老方不待思梅發問,自己解釋道:“我是回來取東西的!”說罷揮一揮手裏的雨傘。上海的冬天雨傘必備,但北京的冬天又幹又冷,怎會有人隨身帶傘?老方的確行為古怪,出人意料,難怪手腕也很不一般。

老方嘴裏蒜味衝天,思梅想捂鼻子,努力忍住了,心裏倒是突然有了主意:既然老方出現了,能不能再讓他幫幫忙?雖不知老方底細,可又實在別無他法。既然佟遠豁出去了,自己又有啥可保留的?

思梅環視四周,辦公大廳裏再沒他人。

老方卻似乎看出她的心思,搶先開口:“嘿嘿,看來,我來得正是時候?”

思梅把“趙愛菊”“李曉麗”和“馮詩雯”三個名字和年齡交給老方,沒提其他的信息。倒不是她刻意隱瞞,隻是老方根本也沒打聽。老方一如既往的熱情,拿到三個名字,立刻打電話找人幫忙。半小時不到,信息居然就到手了,而且又是免費的——朋友看在老方的麵子上幫了個小忙。老方的“朋友”果然厲害,不僅神通廣大,而且隨時待命。

老方拿回來的,是排查出的戶籍信息。檢索戶籍信息,也基本屬於違法範疇,就連GRE的項目經理們都辦不到,老方卻信手拈來。

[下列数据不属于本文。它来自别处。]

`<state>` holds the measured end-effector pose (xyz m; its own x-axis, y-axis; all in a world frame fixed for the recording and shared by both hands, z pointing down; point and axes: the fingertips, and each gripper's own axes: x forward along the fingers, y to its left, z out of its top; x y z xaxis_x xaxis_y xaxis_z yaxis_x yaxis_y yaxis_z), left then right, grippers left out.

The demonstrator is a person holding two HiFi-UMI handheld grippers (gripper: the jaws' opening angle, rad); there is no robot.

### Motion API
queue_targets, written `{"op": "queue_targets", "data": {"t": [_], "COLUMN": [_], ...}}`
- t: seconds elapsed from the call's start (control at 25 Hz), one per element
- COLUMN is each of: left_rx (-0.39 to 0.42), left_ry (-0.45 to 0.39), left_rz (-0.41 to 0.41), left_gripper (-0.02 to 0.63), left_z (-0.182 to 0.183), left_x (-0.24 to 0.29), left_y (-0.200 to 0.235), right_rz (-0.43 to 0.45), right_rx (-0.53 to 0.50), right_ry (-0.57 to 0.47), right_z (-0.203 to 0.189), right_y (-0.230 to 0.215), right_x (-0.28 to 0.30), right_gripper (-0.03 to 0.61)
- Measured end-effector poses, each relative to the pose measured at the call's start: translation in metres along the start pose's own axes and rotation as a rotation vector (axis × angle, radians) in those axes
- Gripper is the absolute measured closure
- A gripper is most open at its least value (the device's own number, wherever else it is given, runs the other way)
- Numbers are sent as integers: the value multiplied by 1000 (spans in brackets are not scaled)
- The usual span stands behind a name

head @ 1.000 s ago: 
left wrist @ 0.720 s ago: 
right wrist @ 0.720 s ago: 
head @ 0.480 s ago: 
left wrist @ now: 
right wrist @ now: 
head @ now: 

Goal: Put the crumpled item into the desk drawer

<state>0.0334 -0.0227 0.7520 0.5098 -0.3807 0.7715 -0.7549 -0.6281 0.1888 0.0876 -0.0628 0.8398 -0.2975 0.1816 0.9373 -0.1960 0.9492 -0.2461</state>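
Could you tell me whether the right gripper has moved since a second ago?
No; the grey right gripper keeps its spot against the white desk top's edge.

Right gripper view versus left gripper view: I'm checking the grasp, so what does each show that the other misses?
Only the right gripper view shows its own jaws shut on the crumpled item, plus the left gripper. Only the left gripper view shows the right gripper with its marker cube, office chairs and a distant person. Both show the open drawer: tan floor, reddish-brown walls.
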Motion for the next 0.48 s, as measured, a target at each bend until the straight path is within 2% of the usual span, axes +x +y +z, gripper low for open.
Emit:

這個“忙”已不算“小”了。

趙愛菊果然是李曉麗和馮詩雯的母親,三人戶籍都在浙江省雲台縣。思梅心裏清楚,這三個名字都不算太罕見,僅憑名字和年齡,其實難以鎖定目標。即便三人戶籍同在一處,排查起來也總有些麻煩。看來老方的“朋友”還很盡職。